▶ _PROBLEM DETAILS_
I'd like the entire listing output verbatim, apart from the pictures.

▶ _DATA EXTRACT_
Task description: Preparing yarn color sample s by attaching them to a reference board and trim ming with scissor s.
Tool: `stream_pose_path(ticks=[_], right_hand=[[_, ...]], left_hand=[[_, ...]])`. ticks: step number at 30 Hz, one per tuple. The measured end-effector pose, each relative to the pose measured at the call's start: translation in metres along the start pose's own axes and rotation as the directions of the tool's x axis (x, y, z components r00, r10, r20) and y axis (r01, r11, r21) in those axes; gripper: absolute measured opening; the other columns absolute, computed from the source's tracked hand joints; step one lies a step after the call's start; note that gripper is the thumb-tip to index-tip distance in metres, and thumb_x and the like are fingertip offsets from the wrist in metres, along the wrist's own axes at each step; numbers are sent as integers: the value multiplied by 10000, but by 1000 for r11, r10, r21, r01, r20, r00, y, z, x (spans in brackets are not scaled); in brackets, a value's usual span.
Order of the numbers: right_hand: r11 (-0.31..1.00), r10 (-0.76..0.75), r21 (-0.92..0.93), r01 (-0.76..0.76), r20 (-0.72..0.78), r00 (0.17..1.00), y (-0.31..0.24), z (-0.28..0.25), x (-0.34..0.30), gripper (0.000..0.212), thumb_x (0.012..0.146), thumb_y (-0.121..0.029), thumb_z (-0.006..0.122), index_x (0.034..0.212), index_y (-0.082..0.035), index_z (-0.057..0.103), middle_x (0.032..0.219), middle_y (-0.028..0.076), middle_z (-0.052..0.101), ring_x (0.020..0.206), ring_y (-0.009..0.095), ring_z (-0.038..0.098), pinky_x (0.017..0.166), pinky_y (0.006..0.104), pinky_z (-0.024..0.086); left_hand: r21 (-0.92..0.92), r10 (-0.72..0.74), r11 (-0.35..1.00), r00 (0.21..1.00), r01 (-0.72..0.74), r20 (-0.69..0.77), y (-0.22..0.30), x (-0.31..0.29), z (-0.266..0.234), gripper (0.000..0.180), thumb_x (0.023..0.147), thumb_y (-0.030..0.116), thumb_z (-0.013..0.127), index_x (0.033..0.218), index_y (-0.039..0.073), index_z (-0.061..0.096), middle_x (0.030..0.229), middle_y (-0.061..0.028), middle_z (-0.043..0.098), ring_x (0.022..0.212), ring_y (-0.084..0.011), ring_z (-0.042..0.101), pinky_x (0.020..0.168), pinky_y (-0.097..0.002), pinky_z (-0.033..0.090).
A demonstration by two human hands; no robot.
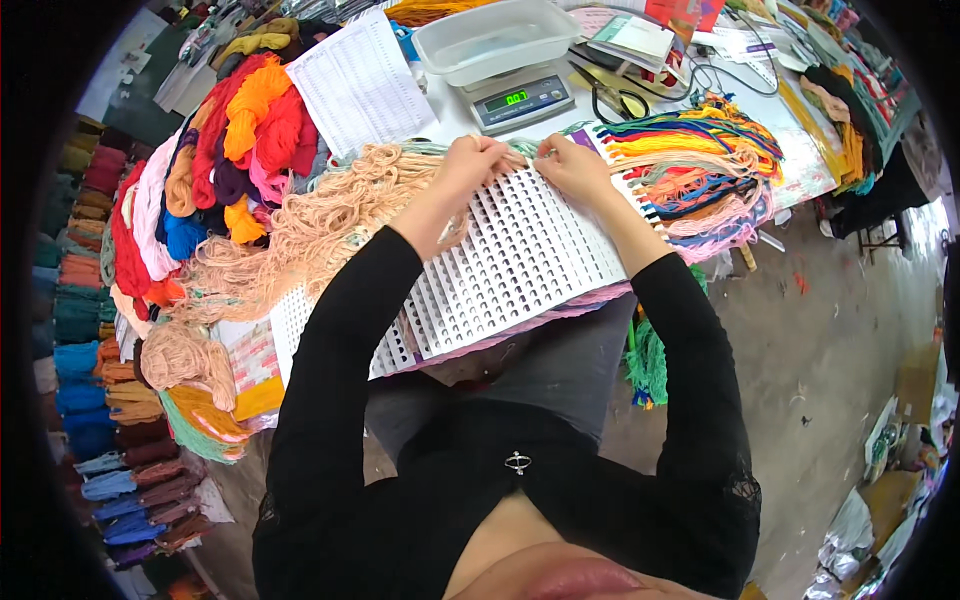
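A white card (520, 245) punched with rows of holes lies tilted across the table's near edge, over my lap. My left hand (470, 168) is closed in a pinch on peach yarn at the card's far edge. My right hand (578, 170) also pinches at that edge, just right of the left; what its fingertips hold is too small to make out. Loose peach yarn (340, 215) is heaped left of the card and reaches under my left wrist. Multicoloured yarn strands (700, 150) are strung along the card's right side and fan outward.
Beyond my hands sits a digital scale (520, 103) bearing a clear plastic tub (495, 45). Scissors (618, 102) lie to its right, a printed sheet (362, 85) to its left. Bright yarn skeins (262, 115) pile up at far left; more yarn bundles (90, 360) fill racks beside the table.
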State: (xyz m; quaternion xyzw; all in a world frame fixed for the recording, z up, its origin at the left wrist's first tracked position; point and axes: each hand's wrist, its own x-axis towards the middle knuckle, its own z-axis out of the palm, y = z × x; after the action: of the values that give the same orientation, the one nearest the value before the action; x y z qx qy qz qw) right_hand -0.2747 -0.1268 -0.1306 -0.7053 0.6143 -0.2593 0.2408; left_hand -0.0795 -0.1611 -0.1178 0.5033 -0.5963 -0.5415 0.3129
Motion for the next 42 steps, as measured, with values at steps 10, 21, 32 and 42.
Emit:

▶ _WORKED SOLUTION_
Task description: Preparing yarn color sample s by attaching them to a reference board and trim ming with scissor s.
Tool: `stream_pose_path(ticks=[_], right_hand=[[_, ...]], left_hand=[[_, ...]])`. ticks: step number at 30 Hz, one per tuple. The measured end-effector pose, each relative to the pose measured at the call's start: translation in metres along the start pose's own axes and rotation as the directions of the tool's x axis (x, y, z components r00, r10, r20) and y axis (r01, r11, r21) in those axes; gripper: absolute measured opening; the other columns absolute, computed from the source's tracked hand joints; step one lies a step after the call's start; note that gripper is the thumb-tip to index-tip distance in metres, and thumb_x and the like are fingertip offsets from the wrist in metres, along the wrist's own axes at each step; numbers are sent as integers: the value multiplied by 10000, but by 1000 for r11, r10, r21, r01, r20, r00, y, z, x (spans in brackets are not scaled); in brackets, a value's usual span.
Order of the numbers: right_hand: r11 (-0.31..1.00), r10 (-0.76..0.75), r21 (-0.92..0.93), r01 (-0.76..0.76), r20 (-0.72..0.78), r00 (0.17..1.00), y (-0.31..0.24), z (-0.28..0.25), x (-0.34..0.30), gripper (0.000..0.212), thumb_x (0.012..0.146), thumb_y (-0.121..0.029), thumb_z (-0.006..0.122), index_x (0.034..0.212), index_y (-0.082..0.035), index_z (-0.057..0.103), middle_x (0.032..0.219), middle_y (-0.028..0.076), middle_z (-0.052..0.101), ring_x (0.020..0.206), ring_y (-0.009..0.095), ring_z (-0.038..0.098), pinky_x (0.017..0.166), pinky_y (0.006..0.104), pinky_z (-0.024..0.086); left_hand: r21 (-0.92..0.92), r10 (-0.72..0.74), r11 (-0.35..1.00), r00 (0.21..1.00), r01 (-0.72..0.74), r20 (-0.69..0.77), y (-0.22..0.30), x (-0.31..0.29), z (-0.266..0.234), gripper (0.000..0.180), thumb_x (0.023..0.147), thumb_y (-0.030..0.116), thumb_z (-0.013..0.127), index_x (0.033..0.218), index_y (-0.039..0.073), index_z (-0.061..0.096), middle_x (0.030..0.229), middle_y (-0.061..0.028), middle_z (-0.043..0.098), ring_x (0.022..0.212), ring_y (-0.084..0.011), ring_z (-0.042..0.101), pinky_x (0.020..0.168), pinky_y (-0.097..0.002), pinky_z (-0.033..0.090).
A demonstration by two human hands; no robot.
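A white card (520, 245) punched with rows of holes lies tilted across the table's near edge, over my lap. My left hand (470, 168) is closed in a pinch on peach yarn at the card's far edge. My right hand (578, 170) also pinches at that edge, just right of the left; what its fingertips hold is too small to make out. Loose peach yarn (340, 215) is heaped left of the card and reaches under my left wrist. Multicoloured yarn strands (700, 150) are strung along the card's right side and fan outward.
Beyond my hands sits a digital scale (520, 103) bearing a clear plastic tub (495, 45). Scissors (618, 102) lie to its right, a printed sheet (362, 85) to its left. Bright yarn skeins (262, 115) pile up at far left; more yarn bundles (90, 360) fill racks beside the table.
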State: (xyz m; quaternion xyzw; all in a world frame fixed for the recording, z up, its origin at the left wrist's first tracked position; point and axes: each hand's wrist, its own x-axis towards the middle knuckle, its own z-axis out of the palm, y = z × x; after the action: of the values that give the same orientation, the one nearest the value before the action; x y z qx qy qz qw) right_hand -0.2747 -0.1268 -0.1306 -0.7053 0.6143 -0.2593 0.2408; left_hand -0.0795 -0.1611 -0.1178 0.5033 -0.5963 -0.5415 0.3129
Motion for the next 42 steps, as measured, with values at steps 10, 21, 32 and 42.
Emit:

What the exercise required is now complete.